All this reminds me that life is short, and being timid never helped me. It also reminds me of a Cosmo Jarvis song, ‘We Just Wanna Talk’, about people ignoring each other whilst commuting in the London Underground. The Guardian had this to say about Cosmo Jarvis, “This is where…. Jarvis is perhaps most different and potentially important: he is willing to risk ridicule, incomprehension or hostility as he tries to communicate.
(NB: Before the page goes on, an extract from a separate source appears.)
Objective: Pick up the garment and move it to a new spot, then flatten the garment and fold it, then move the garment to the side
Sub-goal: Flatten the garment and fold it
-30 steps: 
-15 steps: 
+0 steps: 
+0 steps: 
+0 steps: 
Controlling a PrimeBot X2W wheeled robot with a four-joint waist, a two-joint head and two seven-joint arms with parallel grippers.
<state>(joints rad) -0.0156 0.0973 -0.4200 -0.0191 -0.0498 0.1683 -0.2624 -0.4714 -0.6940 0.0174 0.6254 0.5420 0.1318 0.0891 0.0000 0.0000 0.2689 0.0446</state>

It can be liberating.” An excerpt of the lyrics are below –
So I’m standing in a bullet …
I can see myself in all of you
And all of you in me
But a frightened little planet,
Most of all, is what I see.
The best friend you never made
Could be one foot away
And end up anonymous
Because you never tried to say
“Hey”. Look at that,
It’s a lady with a pram,
I’m not gonna help her
But I do give a damn.
It’s just that if I offer to
She might go crazy,
And think I think she’s weak
‘Cause she’s a lady with a baby.
I really don’t think
Anyone knows anymore
When to talk and so we don’t
‘Cause we’re just not sure.
And this is why people kinda just
Wanna be alone,
We just want to talk, but we are way too scared.
We just want to talk, but there’s silence here instead.
We just want to talk, you can never talk enough,
But we can’t even talk no more,
So how we s’posed to love?
I also love his ‘Gay Pirates’ song. I think Cosmo Jarvis is doing a tour in Australia as I’m posting this?
As Oscar Wilde said, “Be yourself, everyone else is taken.” What are your thoughts on social courage?